Later we learn that this symbol represents a symbol denoting auspiciousness common in Hinduism dating back millenia. We continue down the road (lots of hellos along the way) as we run into students on a walk/run, high school kids already in school, with their scooters neatly stowed in this pretty decent garage and locals going about their daily activities ……….
…….a local lava stone cutting operation…….stone mostly used for temple/shrine construction:
….interestingly, we come across rice farmers who had drained some fields, putting in markers for rows to be “sowed” …
…..and then the seedlings are planted …..talk about hard work (a kilo of rice costs about 1 Cad here….. no wonder you don’t see many young people so employed):
……what it looks like when complete and later harvested and air-dried:
……lastly a farmer burning rice stalks from a harvested field before it is plowed with a hand-held tractor:
Last but not least we passed the ponds that held that evenings supper of fresh water fish….
Back to the Villa for lunch, Chef prepared a lovely salad with chicken/pork satays which had been marinated overnight…….another super meal….this private chef stuff can grow on you!! Then time for some R&R:
….. before long it is time for Round 2 of the ricefield exploration, this time one of the staff is taking us for a walk on the wild side…….through their neighbours’ fields ….about as close to a non tourist walk as possible: Our “guide” pointed out plants, trees, herbs etc. often stopping to pull up examples and have us feel/smell them (lemon grass, water spinach, lime leaves, beans…way cool.
we saw this neat spider, rather huge and he told us about eating spiders and dragonflies > lightly roasted as appies. Unfortunately, none were available for our consumption…
As well, he explained a bit about the Subak water management system prevalent throughout Bali which is guided by religious values combining significant engineering feats with social structures. The point of the exercise is to ensure a fair, reliable and equitable distribution of this key resource.
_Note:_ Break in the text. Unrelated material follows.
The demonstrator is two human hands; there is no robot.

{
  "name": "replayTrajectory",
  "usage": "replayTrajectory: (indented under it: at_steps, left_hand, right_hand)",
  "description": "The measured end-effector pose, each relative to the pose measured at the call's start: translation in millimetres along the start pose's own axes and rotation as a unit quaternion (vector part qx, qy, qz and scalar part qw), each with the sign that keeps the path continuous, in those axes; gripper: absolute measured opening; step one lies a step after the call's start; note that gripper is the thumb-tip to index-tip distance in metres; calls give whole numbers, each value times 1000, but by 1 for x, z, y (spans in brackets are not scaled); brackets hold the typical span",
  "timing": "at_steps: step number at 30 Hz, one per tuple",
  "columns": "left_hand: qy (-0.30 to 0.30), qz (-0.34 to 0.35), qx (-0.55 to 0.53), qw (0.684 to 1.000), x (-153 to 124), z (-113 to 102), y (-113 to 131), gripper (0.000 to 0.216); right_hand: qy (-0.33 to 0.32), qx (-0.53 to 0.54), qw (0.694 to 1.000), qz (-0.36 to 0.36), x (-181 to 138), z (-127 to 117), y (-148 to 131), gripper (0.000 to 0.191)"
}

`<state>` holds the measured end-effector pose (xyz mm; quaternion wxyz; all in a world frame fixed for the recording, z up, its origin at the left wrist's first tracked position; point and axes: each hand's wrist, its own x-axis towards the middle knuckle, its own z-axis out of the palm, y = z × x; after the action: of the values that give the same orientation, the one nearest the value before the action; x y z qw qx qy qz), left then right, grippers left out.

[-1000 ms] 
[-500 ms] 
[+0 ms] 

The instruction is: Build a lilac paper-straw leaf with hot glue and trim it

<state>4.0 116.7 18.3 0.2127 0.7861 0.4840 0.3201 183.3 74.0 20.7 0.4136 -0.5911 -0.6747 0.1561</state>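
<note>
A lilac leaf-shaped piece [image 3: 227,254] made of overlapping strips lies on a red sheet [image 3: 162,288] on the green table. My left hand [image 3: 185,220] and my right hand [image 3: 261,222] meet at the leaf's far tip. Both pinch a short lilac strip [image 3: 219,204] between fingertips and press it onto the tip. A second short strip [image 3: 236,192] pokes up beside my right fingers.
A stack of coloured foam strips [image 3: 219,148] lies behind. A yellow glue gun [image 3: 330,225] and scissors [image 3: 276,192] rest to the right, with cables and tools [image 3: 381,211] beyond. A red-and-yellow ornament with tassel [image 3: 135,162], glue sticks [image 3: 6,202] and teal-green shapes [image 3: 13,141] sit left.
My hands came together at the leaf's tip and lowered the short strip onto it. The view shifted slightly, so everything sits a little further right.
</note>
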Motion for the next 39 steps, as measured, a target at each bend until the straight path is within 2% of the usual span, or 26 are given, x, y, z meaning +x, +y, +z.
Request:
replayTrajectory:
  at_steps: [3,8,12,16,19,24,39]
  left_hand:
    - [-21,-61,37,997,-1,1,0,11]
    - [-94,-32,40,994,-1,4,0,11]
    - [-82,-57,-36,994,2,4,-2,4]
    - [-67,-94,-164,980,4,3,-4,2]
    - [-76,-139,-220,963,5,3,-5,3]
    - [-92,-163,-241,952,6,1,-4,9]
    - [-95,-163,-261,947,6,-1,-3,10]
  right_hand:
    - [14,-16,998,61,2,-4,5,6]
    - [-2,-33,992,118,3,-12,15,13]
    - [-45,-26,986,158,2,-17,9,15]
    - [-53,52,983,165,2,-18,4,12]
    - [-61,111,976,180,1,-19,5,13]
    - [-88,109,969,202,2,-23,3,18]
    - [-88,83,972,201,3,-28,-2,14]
We then stopped into a communal cow raising operation where Annie made friends with one of the inhabitants….
As it was closing in on late afternoon, it was quitting time for the farmers, several of whom we came across bathing in the “canals” or washing their clothes and in some cases their kids…..no pics as we did not think it was appropriate to pry that deeply. Then came across some ladies on their way home who were quite friendly:
A really good day topped with the chef preparing a traditional specialty fresh water fish (gourami > common to Asia ) dish with vegetables all in a Bumbu Bali influenced sauce……..listening to cicadas and then geckos, as night fell… although the promised supermoon was a bit of a bust as the clouds rolled in….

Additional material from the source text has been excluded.